Many thanks to the person who forwarded this to the Archive.

A very slightly unusual document from Workers Power – the UK based Trotskyist political grouping extant from 1974 to 2015. This one is aimed at Communications Workers Union members in Belfast who had just staged a strike at the Royal Mail in that city. The piece outlines the dispute and argues that:

As if this wasn’t enough, management played the sectarian card, and claimed “sinister” forces lay behind the strike. None of this put a dent in the magnificent determination of the workers. The strike was solid, and united Catholic and Protestant workers. Their demonstrations deliberately rejected the lies, by marching from the Protestant Shankill Road to the Catholic Falls Road, breaking the infamous dividing line between the two communities.This shows that working class action can break down the poisonous ideas of racism and Orange Unionism, which the bosses push on the working class, through their newspapers and political parties, in order to divide and rule us.

It also argues for ‘a Rank and File movement in the CWU’.

To overcome the dead hand of the bureaucracy in the CWU – and unfortunately at the helm of all the unions in Britain and the TUC – we need a democratic organisation of the ordinary workers in the post that can spread the news of strikes such as Belfast, organise solidarity to defend it and extend the action.

Such an organisation would be based on meetings and conferences open to all members to decide its policies. Its elected leaders, and officials who wanted the organisation’s support, would have to fight for its agreed policies, accept a workers wage and agree to be recallable.

It calls for a national strike but also argues for a New Workers Party in Britain.  

Our immediate goal should a national strike against the cuts and privatisation.
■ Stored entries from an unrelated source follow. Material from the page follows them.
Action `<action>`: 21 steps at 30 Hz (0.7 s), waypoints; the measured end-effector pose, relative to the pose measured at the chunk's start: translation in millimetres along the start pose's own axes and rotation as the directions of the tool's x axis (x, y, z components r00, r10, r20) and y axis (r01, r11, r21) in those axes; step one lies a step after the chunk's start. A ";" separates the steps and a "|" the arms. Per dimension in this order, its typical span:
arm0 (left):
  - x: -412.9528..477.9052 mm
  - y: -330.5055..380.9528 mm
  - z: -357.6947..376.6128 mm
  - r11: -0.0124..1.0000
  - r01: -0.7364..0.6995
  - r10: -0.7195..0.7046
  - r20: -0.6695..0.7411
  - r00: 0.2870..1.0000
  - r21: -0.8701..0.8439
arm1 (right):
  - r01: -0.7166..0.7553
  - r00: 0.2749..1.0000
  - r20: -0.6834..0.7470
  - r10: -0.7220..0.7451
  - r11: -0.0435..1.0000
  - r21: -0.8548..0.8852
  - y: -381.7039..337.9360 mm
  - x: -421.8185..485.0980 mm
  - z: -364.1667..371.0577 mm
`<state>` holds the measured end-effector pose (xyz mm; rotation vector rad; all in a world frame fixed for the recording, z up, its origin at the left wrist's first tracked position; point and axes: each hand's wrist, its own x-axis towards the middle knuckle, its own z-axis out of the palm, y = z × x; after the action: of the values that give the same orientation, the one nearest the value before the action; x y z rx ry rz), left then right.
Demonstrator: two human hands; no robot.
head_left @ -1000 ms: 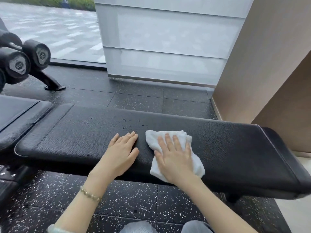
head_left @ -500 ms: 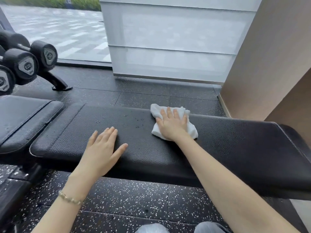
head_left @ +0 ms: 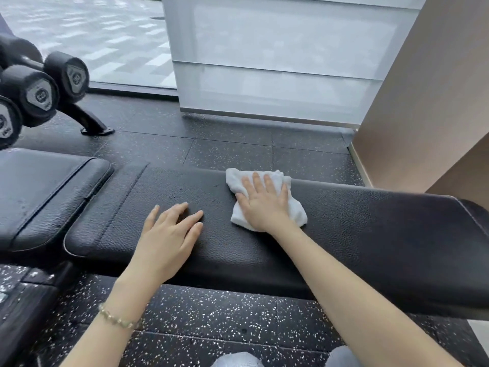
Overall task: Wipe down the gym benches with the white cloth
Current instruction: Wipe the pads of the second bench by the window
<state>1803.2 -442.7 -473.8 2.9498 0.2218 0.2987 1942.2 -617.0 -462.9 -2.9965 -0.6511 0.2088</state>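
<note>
nearest, low in the view: grey-clad knees over speckled floor, then two bare forearms reaching forward, a beaded bracelet on the left wrist.

next out, on the near half of the black padded table: left hand, palm down, fingers straight and a little spread, holding nothing, pressing on bare pad. looks like a brace.

farther, and to the right of it: right hand, flat on top of the white cloth, fingers straight and fanned, pinning rather than gripping. cloth bunched, lying at the far edge of the table, one corner poking out past the fingertips, another showing right of the wrist. near the left hand but apart from it, bare pad between.

long axis of the table running left to right across the view, cloth about midway along. so: right hand on the cloth, left hand near but off it. reads as mid-wipe, at the far end of a stroke. small dark specks left of the cloth, just beyond the left fingertips. probably calls for a sweep leftward or back toward the near edge. long stretch of pad off to the right as well; cannot tell whether wiped.

beyond, to the left: a second pad end to end with the first, then dumbbells on a rack. farthest: window blind and beige wall.
</note>
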 end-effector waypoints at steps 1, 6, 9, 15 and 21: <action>0.1 -2.5 -1.5 1.000 0.024 -0.023 -0.012 1.000 0.021 | -0.007 1.000 0.010 0.007 1.000 0.003 -4.8 16.7 -2.5; -1.2 -6.9 -4.5 0.998 0.057 -0.058 0.036 0.998 0.028 | -0.045 0.998 0.033 0.044 0.999 0.029 -20.2 35.3 -3.1; -0.3 -11.8 -2.3 0.998 0.045 -0.046 0.025 0.999 0.041 | -0.005 1.000 -0.018 0.005 1.000 -0.012 -26.9 -10.0 8.5; -2.3 -27.5 -7.0 0.997 -0.048 0.052 0.066 0.996 -0.061 | 0.095 0.994 -0.055 -0.098 0.994 -0.050 -58.6 -101.6 22.4; -17.3 -74.8 -15.5 0.997 -0.007 0.009 0.024 1.000 -0.076 | 0.129 0.992 0.014 -0.128 0.992 -0.018 -67.1 -44.9 9.3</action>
<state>1773.4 -370.2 -475.6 2.8781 0.1911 0.2654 1873.0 -574.4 -460.4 -2.9593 -0.8486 0.2154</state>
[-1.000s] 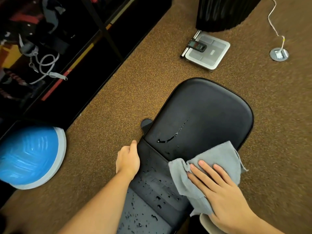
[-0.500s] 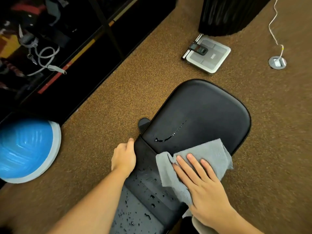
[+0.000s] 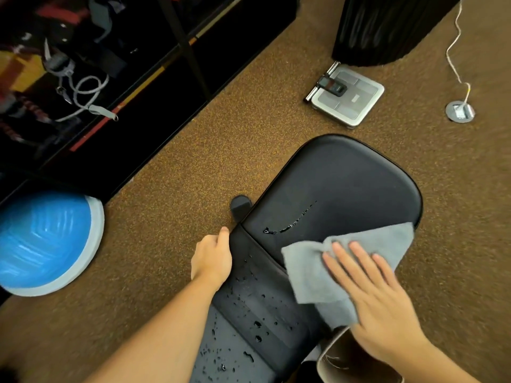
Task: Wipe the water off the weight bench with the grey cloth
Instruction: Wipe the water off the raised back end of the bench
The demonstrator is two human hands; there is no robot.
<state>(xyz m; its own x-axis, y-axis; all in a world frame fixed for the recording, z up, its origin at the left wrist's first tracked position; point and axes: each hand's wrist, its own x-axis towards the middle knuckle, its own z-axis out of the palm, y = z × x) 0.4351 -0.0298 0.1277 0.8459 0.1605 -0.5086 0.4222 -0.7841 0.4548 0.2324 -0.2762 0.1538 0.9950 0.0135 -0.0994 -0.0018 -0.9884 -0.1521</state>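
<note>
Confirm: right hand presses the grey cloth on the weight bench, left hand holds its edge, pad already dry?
Not dry: head view shows a water streak and droplets on the weight bench. The rest holds: right hand on the grey cloth, left hand holding the edge.

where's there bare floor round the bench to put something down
Bare carpet lies between the blue dome and the left hand, and right of the weight bench, this side of the floor socket. Crowded past the bench's far end: scale and black bin.
</note>
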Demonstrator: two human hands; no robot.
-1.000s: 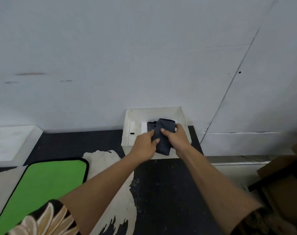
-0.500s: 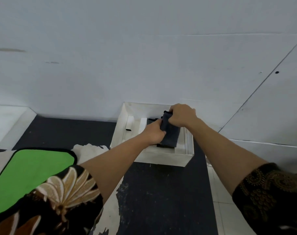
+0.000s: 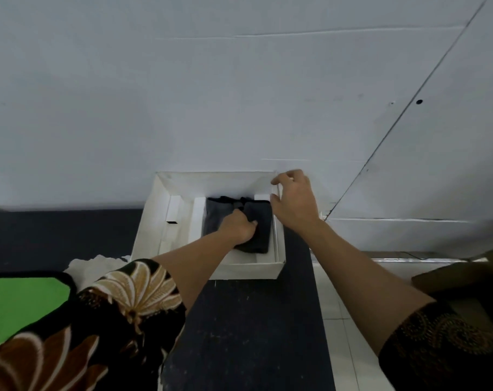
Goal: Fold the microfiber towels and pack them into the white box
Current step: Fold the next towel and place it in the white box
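Note:
The white box (image 3: 248,270) stands on the dark floor against the white wall. Two folded dark grey towels lie side by side in it: one on the left (image 3: 215,215) and one on the right (image 3: 260,224). My left hand (image 3: 239,225) presses down on the towels where they meet, its fingers bent onto the right one. My right hand (image 3: 294,201) hovers over the box's right rim, fingers loosely spread and holding nothing.
A green towel with a black edge (image 3: 22,300) lies on a white cloth (image 3: 90,263) at the left. White dividers (image 3: 173,208) stand inside the box's left part. A brown cardboard box (image 3: 462,280) sits at the right. Pale tiles run along the right.
My right hand has let go of the dark towel and lifted to the box's right rim. The towel now lies flat in the box under my left hand.

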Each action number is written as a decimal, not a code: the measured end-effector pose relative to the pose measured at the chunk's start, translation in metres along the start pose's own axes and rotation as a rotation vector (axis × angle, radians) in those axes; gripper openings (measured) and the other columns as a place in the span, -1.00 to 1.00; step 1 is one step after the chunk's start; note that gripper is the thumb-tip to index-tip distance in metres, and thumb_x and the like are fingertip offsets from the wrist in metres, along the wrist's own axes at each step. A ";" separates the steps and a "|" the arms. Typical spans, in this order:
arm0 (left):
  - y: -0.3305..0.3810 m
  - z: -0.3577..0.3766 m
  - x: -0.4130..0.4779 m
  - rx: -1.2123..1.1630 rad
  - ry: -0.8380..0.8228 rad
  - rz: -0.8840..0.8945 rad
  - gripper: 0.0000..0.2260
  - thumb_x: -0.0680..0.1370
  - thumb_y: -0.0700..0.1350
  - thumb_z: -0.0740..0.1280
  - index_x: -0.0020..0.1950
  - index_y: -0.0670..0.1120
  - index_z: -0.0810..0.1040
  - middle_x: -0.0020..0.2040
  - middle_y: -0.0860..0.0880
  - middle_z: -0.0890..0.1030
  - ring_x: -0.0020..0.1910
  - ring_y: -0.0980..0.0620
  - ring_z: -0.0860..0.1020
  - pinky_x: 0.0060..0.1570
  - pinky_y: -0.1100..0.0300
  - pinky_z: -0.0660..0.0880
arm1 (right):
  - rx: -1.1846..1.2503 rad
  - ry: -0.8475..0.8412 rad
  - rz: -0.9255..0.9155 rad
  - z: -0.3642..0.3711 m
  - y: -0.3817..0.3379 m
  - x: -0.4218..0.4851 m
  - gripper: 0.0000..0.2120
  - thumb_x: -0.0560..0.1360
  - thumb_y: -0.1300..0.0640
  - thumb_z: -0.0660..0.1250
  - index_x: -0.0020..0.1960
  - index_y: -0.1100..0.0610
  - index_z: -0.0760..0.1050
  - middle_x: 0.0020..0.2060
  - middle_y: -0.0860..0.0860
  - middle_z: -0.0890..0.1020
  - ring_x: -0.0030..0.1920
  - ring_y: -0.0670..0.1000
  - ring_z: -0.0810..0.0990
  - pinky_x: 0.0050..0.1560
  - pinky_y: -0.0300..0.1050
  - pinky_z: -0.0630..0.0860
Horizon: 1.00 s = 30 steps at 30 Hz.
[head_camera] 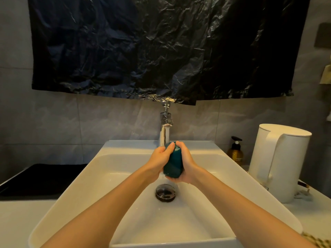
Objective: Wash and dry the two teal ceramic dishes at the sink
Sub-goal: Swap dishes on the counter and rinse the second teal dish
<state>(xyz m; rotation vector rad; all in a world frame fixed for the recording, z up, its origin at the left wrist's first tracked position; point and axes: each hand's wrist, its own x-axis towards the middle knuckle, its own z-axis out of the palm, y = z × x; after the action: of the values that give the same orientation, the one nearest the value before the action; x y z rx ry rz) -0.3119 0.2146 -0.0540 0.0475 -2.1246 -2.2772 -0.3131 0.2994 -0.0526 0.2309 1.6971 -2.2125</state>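
1. Both hands meet over the middle of the white sink (86, 178), just on the near side of the chrome faucet (165, 130).
2. I see the left hand (157, 159) gripping the teal dish (173, 162) from its left, fingers curled round it.
3. The right hand (187, 166) grips it from the right and beneath, fingers wrapped over the far end.
4. The dish is clamped between the two palms, above the drain (165, 192); I think it is cup-shaped, but the fingers hide much.
5. Right of the sink stand an amber pump bottle (235, 153) and a white kettle (281, 163).
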 end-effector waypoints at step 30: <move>0.005 0.004 -0.003 -0.082 0.057 -0.051 -0.65 0.59 0.15 0.14 0.15 -0.09 0.46 0.01 -0.13 0.58 -0.01 -0.06 0.56 -0.03 0.07 0.56 | -0.098 0.010 -0.098 0.011 0.006 -0.001 -0.57 0.48 -0.27 0.16 0.07 0.06 0.48 -0.04 0.13 0.56 -0.02 0.07 0.53 -0.09 -0.03 0.54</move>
<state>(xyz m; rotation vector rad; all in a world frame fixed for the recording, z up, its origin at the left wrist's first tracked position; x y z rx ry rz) -0.3087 0.2180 -0.0484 0.1652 -2.0239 -2.3582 -0.3091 0.2878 -0.0543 0.1372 1.8534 -2.1925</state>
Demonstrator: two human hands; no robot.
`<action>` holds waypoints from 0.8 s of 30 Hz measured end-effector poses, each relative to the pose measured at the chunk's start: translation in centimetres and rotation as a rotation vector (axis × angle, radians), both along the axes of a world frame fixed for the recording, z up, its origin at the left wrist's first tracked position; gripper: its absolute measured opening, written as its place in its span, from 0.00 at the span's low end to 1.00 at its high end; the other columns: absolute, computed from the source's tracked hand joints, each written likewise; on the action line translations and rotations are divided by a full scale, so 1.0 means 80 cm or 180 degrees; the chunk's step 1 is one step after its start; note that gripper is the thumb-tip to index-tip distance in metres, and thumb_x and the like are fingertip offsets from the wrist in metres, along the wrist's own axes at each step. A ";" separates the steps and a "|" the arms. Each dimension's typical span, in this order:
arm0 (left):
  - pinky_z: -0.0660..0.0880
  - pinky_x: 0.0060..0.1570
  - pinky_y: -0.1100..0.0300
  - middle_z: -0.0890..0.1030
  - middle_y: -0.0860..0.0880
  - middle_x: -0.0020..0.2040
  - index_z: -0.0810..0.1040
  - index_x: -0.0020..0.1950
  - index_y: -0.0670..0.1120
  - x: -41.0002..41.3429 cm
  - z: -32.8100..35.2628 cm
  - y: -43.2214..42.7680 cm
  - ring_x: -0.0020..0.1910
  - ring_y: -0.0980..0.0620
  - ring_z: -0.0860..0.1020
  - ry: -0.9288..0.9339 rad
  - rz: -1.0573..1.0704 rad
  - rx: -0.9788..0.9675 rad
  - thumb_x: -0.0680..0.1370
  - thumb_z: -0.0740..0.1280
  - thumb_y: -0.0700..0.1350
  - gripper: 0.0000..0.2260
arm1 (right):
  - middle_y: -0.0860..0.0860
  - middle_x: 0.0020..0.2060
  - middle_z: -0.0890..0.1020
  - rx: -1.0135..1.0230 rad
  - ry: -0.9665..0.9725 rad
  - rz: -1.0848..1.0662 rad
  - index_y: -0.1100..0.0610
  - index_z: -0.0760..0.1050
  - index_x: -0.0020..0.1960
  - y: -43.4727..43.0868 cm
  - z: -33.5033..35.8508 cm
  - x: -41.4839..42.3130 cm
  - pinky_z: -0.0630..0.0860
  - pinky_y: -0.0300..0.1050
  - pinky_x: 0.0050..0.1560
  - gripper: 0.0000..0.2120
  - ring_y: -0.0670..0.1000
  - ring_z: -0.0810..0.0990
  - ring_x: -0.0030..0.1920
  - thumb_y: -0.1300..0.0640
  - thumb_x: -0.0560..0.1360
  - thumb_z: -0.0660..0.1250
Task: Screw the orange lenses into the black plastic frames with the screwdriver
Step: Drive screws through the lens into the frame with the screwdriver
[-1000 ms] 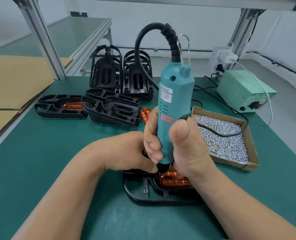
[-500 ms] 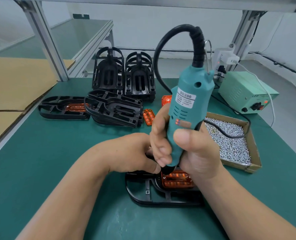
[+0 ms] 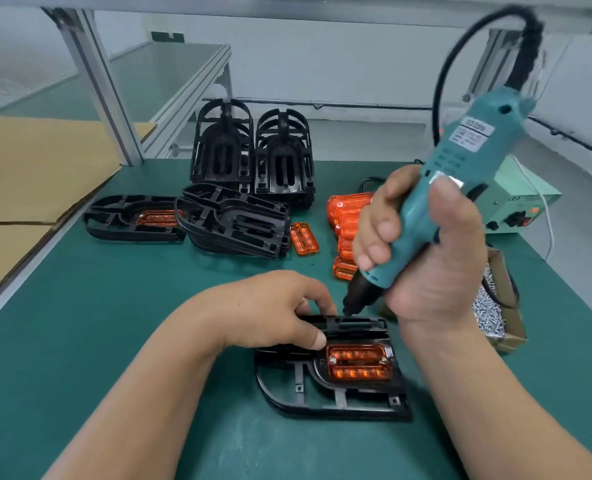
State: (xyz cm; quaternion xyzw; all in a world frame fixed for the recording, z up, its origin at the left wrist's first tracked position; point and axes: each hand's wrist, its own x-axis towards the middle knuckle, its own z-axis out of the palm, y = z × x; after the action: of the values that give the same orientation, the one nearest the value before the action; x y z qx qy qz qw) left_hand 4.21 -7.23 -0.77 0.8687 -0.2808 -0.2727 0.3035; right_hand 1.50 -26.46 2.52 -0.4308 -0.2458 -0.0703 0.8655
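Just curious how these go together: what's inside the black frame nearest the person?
An orange lens sits in the frame's recess, a screw at each upper corner. The left hand covers the frame's upper-left part, so anything there is hidden.

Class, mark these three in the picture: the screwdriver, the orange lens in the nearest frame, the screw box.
screwdriver (image 3: 450, 157), head view, teal body just below the label.
orange lens (image 3: 358, 366), head view, middle of its top face.
screw box (image 3: 507, 342), head view, near cardboard wall.
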 end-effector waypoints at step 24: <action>0.69 0.74 0.50 0.63 0.59 0.68 0.54 0.83 0.56 -0.035 0.021 0.013 0.72 0.56 0.61 -0.1003 -0.0528 0.0510 0.71 0.75 0.63 0.47 | 0.47 0.36 0.68 0.0934 0.0920 -0.1153 0.53 0.75 0.47 -0.062 -0.023 0.022 0.67 0.41 0.34 0.14 0.47 0.66 0.33 0.43 0.82 0.59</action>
State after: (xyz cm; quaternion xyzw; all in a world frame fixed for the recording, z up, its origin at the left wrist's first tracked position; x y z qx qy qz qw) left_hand 1.40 -6.16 0.92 0.8959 -0.3729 -0.1789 0.1621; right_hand 3.28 -31.43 0.71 -0.3432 -0.0259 -0.1966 0.9181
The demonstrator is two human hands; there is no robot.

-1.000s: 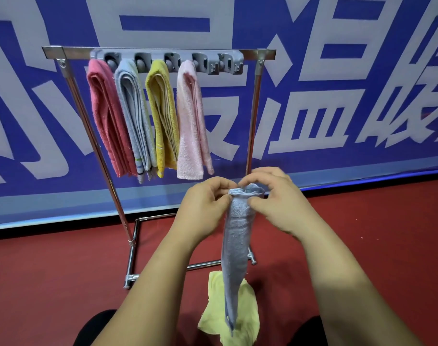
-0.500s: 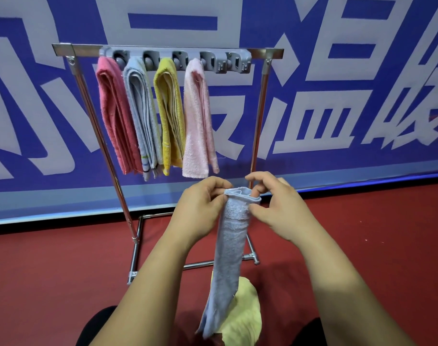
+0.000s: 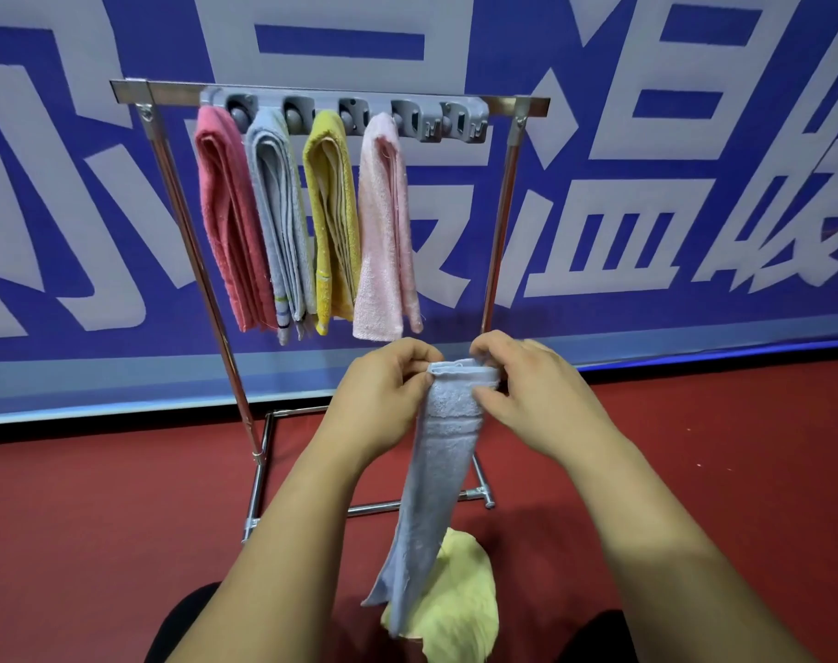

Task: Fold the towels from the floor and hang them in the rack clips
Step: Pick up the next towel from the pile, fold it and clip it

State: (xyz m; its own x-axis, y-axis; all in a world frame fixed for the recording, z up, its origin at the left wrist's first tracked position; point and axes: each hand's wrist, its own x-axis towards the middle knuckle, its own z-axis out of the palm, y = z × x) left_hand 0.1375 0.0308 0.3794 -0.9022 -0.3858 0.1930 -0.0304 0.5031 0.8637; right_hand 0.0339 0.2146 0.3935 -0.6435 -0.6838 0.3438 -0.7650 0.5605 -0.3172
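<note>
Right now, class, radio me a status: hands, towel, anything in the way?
Left hand and right hand pinch blue towel at top. Towel folded, hanging, not clipped. End clip free; pale yellow towel on floor below.

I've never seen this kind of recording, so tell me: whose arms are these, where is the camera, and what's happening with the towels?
No machine here: the camera sits on a person's head, so the arms are their own. The left hand and right hand pinch the top edge of a folded blue-grey towel that hangs down. Behind stands a metal rack with a grey clip strip holding a coral towel, grey towel, yellow towel and pale pink towel; its right end is free. A crumpled pale yellow towel lies on the red floor.
</note>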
But a rank and file movement needs to have a bigger political. strategy too. We should aim to split from labour and support the Campaign for a New Workers Party Conference this month. We should build a working class movement against privatisation with other public sector unions, community organisations, and youth. We should fight for the transformation of the entire sector we work in, nationalising the other private postal operators without compensation and placing the communications sector – post, telecoms, and internet – under the control of the working class, running it for need not profit..

Such a rank and file movement could spearhead a revival of the working class movement in Britain, and help bulid a revolutionary party that could lead the working class in the struggle for the overthrow of capitalism, and for a new socialist society.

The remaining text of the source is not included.